- [About this exercise]:
Among the lines below, take the one holding "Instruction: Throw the", the one holding "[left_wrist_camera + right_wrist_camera", and all lines between them. Set them down exactly.

═══

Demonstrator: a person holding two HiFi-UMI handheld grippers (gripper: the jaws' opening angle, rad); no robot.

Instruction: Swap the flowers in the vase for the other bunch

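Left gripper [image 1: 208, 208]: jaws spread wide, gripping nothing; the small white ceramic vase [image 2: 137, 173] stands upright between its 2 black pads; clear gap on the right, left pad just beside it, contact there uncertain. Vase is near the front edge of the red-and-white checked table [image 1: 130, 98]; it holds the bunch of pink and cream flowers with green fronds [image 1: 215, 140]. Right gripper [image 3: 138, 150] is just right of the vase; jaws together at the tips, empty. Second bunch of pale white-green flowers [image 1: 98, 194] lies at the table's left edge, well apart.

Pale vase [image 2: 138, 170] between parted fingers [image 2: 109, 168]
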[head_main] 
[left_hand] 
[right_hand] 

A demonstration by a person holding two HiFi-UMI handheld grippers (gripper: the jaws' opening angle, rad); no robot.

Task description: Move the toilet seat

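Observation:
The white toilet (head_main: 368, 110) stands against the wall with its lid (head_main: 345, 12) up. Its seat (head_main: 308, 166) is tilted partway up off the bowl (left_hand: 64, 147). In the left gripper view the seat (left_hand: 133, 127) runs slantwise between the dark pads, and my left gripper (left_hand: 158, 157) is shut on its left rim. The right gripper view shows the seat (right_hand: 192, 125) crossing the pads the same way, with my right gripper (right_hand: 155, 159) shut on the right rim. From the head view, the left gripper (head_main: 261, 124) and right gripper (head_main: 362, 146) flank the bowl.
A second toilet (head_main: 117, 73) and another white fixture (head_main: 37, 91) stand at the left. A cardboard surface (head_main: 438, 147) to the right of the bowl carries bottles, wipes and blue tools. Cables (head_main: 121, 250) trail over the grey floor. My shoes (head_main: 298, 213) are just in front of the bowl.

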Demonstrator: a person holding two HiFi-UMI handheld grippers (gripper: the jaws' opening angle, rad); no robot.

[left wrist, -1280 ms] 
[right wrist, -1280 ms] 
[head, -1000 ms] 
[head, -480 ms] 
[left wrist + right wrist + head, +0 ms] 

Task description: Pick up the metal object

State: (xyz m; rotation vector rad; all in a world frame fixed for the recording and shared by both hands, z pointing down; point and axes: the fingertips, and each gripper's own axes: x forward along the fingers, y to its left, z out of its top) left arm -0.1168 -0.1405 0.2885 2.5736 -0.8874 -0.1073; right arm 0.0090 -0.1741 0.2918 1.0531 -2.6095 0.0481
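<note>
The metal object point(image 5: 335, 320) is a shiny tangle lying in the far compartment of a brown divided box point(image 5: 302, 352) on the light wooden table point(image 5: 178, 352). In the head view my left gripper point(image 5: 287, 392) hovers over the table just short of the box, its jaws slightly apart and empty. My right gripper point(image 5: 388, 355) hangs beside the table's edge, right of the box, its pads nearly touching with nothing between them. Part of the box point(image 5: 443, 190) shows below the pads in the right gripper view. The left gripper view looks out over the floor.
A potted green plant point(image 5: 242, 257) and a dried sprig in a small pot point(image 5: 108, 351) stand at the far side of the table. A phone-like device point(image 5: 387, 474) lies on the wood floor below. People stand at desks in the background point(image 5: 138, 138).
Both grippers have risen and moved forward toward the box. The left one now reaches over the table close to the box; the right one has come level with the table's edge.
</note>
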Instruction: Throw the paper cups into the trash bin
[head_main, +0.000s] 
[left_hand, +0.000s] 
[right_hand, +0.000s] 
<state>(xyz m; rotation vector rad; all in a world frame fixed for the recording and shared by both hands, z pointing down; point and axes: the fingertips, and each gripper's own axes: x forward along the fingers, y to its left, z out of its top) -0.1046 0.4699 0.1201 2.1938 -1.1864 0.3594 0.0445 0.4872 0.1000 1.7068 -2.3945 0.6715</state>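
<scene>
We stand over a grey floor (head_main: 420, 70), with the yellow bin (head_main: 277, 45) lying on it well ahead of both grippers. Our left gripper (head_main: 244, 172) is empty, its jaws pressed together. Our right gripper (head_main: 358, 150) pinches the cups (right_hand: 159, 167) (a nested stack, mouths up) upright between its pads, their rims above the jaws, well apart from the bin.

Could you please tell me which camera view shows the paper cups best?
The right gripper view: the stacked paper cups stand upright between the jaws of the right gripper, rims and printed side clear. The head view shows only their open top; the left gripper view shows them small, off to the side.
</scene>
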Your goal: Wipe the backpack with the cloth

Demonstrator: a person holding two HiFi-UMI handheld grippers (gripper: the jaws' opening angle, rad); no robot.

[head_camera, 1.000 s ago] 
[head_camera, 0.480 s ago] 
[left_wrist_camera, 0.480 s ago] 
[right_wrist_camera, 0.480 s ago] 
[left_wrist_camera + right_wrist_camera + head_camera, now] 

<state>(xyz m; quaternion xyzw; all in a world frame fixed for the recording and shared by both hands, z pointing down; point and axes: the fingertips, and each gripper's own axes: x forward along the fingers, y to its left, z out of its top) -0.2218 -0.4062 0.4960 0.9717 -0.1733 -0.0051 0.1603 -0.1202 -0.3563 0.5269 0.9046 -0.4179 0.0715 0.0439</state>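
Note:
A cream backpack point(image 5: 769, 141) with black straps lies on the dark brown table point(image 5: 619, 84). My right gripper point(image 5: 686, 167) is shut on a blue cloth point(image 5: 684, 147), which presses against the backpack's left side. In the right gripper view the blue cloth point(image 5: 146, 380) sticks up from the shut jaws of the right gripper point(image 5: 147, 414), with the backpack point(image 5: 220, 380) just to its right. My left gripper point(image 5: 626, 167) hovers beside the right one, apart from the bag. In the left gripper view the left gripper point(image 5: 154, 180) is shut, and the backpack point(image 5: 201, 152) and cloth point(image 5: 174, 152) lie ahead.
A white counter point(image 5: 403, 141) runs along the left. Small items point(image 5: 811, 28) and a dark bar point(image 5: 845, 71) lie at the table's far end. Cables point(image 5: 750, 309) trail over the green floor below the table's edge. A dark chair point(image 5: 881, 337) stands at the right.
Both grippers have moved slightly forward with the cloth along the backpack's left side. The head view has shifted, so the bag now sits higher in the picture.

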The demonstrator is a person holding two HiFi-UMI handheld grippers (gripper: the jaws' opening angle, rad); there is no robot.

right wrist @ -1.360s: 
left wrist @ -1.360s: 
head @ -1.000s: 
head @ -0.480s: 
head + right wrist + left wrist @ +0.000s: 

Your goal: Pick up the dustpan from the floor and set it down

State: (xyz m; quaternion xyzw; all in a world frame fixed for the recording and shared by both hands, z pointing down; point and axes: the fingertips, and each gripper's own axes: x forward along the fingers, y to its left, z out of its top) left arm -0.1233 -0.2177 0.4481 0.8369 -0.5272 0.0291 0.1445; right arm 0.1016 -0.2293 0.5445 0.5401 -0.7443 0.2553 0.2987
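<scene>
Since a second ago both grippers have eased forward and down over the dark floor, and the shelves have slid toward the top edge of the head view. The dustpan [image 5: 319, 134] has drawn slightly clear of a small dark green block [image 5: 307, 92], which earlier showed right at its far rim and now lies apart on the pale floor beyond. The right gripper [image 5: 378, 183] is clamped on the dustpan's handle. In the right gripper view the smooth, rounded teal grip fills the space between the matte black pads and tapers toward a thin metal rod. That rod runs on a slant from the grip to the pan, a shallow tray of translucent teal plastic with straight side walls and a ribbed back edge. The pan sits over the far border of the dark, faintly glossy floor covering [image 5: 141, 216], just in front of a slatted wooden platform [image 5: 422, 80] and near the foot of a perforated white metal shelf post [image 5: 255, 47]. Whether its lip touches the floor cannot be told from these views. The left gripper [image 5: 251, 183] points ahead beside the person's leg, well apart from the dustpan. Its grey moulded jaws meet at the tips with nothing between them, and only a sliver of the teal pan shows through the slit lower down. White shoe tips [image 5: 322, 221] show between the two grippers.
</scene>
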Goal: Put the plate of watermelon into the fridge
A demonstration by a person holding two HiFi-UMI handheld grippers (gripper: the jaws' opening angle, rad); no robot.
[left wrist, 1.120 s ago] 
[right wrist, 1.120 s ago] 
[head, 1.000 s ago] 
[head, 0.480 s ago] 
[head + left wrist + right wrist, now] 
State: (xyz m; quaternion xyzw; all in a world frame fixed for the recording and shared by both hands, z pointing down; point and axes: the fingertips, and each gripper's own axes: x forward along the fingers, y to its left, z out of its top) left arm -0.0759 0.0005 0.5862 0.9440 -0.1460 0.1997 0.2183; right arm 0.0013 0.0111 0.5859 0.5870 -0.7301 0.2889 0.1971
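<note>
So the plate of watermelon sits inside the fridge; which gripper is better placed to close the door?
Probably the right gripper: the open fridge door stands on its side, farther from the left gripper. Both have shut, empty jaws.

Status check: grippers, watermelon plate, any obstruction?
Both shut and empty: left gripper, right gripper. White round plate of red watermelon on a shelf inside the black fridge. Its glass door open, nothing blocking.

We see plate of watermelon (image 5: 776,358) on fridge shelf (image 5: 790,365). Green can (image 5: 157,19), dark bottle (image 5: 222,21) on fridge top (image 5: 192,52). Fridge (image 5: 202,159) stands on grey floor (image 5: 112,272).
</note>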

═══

- [Final answer]:
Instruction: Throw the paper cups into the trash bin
[head_main, +0.000s] 
[left_hand, +0.000s] 
[right_hand, +0.000s] 
<state>(xyz m; rotation vector rad; all in a world frame fixed for the recording and shared by both hands, z pointing down; point and axes: the fingertips, and each gripper's own axes: x forward along the fingers, y to its left, z out of its top) -0.1046 0.4699 0.1201 2.1938 -1.1864 0.3594 0.0445 0.4872 0.1000 1.7068 -2.3945 0.6715</state>
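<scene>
We stand over a grey floor (head_main: 420, 70), with the yellow bin (head_main: 277, 45) lying on it well ahead of both grippers. Our left gripper (head_main: 244, 172) is empty, its jaws pressed together. Our right gripper (head_main: 358, 150) pinches the cups (right_hand: 159, 167) (a nested stack, mouths up) upright between its pads, their rims above the jaws, well apart from the bin.

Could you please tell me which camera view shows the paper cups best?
The right gripper view: the stacked paper cups stand upright between the jaws of the right gripper, rims and printed side clear. The head view shows only their open top; the left gripper view shows them small, off to the side.
</scene>
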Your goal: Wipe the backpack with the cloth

Demonstrator: a person holding two HiFi-UMI handheld grippers (gripper: the jaws' opening angle, rad); no robot.

[head_camera, 1.000 s ago] 
[head_camera, 0.480 s ago] 
[left_wrist_camera, 0.480 s ago] 
[right_wrist_camera, 0.480 s ago] 
[left_wrist_camera + right_wrist_camera + head_camera, now] 

Nothing else belongs in the output.